Show every line of the records below that contains the word "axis".

────────────────

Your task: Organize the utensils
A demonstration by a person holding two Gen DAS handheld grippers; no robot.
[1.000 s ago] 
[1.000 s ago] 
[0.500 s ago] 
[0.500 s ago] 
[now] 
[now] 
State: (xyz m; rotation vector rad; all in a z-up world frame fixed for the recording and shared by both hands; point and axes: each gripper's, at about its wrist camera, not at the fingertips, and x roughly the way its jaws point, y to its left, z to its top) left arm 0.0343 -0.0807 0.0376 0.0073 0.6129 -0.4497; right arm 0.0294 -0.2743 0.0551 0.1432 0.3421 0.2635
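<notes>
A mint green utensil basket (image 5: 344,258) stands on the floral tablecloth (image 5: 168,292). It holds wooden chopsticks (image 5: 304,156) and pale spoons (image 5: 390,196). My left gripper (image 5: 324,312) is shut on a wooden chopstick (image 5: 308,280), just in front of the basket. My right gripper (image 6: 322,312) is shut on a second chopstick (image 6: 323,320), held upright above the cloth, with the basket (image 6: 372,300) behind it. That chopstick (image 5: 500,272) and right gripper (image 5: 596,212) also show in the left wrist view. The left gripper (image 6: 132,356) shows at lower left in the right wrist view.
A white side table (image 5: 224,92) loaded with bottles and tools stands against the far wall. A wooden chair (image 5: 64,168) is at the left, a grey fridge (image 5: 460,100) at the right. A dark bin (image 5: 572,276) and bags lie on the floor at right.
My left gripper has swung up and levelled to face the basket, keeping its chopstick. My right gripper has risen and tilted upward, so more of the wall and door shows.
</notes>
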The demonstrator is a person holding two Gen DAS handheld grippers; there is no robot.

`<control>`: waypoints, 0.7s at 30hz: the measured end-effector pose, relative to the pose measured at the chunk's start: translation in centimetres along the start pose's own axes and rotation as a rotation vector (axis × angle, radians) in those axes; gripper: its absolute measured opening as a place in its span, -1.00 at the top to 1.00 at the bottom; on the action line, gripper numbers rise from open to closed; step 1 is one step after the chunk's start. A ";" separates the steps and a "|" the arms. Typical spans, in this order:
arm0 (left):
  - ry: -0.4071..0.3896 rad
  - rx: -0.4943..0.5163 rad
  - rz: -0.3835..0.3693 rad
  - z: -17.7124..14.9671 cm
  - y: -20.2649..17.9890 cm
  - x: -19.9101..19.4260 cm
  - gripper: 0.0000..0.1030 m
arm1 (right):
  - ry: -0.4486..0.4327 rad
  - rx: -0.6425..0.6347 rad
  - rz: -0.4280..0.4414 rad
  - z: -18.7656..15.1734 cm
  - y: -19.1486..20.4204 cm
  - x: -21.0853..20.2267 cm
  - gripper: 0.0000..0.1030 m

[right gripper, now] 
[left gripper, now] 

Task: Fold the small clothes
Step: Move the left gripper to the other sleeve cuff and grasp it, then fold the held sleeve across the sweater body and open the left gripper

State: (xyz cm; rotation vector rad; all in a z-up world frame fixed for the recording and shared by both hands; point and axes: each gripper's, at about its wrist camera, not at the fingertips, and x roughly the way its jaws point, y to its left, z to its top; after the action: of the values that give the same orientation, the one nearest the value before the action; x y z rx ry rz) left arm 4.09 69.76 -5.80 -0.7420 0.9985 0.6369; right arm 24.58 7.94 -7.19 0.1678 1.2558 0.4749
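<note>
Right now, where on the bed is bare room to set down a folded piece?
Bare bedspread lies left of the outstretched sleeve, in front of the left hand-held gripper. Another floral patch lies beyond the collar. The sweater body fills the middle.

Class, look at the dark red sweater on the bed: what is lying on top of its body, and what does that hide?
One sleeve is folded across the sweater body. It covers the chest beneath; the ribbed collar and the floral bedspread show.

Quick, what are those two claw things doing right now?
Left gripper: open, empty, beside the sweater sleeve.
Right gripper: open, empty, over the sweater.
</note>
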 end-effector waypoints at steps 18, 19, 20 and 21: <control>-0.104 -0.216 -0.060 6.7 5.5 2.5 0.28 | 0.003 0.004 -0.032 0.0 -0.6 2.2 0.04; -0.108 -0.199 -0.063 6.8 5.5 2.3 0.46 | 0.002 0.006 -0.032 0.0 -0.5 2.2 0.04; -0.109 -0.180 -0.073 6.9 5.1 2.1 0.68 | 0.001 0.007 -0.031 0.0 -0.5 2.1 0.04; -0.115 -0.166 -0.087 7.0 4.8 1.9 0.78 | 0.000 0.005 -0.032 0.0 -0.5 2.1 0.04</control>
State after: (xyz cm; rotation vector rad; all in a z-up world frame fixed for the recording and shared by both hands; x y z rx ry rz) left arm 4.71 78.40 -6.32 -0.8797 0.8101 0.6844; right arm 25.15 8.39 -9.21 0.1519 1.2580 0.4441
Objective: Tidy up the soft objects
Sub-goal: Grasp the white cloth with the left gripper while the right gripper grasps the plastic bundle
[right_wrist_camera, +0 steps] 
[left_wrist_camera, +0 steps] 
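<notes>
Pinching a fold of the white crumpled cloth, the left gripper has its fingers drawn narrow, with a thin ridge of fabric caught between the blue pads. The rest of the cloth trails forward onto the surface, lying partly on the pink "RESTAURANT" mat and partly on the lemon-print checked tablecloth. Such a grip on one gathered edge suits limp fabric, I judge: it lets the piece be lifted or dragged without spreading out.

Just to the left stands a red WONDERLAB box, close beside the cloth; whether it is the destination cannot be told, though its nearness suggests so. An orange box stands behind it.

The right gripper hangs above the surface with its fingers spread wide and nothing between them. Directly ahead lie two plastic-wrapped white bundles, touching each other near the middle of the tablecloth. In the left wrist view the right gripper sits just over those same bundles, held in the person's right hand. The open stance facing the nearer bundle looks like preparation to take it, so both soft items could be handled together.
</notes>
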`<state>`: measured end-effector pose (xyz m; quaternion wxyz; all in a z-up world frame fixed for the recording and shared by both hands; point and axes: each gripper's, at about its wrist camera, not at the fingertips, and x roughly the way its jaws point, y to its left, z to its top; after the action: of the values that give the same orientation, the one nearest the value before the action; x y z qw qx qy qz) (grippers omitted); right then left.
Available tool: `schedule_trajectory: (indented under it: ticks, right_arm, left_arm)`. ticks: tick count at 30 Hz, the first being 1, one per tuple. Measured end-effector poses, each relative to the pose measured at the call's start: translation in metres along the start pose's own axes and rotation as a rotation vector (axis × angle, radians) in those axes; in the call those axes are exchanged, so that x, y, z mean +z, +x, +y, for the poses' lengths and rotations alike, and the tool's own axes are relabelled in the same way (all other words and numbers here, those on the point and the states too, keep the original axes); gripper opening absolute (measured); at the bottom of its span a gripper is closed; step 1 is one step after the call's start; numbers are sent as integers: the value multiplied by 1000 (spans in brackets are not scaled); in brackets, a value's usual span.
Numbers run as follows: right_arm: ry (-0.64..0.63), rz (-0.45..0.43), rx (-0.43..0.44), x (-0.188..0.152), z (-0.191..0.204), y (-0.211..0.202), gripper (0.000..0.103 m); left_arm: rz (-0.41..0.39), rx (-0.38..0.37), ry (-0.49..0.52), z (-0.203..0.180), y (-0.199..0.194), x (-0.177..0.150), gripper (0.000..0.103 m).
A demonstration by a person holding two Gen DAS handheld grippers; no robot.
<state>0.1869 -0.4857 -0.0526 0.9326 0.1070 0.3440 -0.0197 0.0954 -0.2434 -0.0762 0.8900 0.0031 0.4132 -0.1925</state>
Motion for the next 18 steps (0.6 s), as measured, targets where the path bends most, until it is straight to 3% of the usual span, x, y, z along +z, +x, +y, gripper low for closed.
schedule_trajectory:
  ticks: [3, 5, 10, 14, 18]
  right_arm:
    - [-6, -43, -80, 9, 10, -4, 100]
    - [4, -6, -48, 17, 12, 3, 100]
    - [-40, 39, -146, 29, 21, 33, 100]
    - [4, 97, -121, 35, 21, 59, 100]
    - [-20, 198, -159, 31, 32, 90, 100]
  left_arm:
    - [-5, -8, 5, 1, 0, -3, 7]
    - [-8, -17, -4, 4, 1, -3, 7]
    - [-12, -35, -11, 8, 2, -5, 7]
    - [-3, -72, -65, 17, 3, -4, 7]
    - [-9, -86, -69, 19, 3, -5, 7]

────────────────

Answer area ->
`<control>`: waypoints, 0.7s at 30hz: the measured end-effector pose, relative to the pose measured at the chunk's start: translation in centimetres along the start pose's own axes and rotation as a rotation vector (axis × angle, radians) in those axes; gripper: its absolute measured opening as a place in its span, -1.00 at the top to 1.00 at the bottom; on the action line, gripper numbers rise from open to closed; step 1 is one step after the chunk's start. A ";" separates the steps and a "|" the arms. Typical spans, in this order:
Available tool: `schedule_trajectory: (indented under it: ticks, right_arm, left_arm)`. ticks: tick count at 30 Hz, the first being 1, one per tuple. Measured end-effector poses, each relative to the pose measured at the call's start: translation in metres along the start pose's own axes and rotation as a rotation vector (axis × angle, radians) in those axes; in the call those axes are exchanged, so that x, y, z mean +z, +x, +y, for the poses' lengths and rotations alike, and the tool's own axes are relabelled in the same way (all other words and numbers here, those on the point and the states too, keep the original axes); gripper opening absolute (measured); at the bottom of its span a gripper is closed; step 1 is one step after the call's start; numbers are sent as integers: the value multiplied by 1000 (spans in brackets are not scaled); in brackets, a value's usual span.

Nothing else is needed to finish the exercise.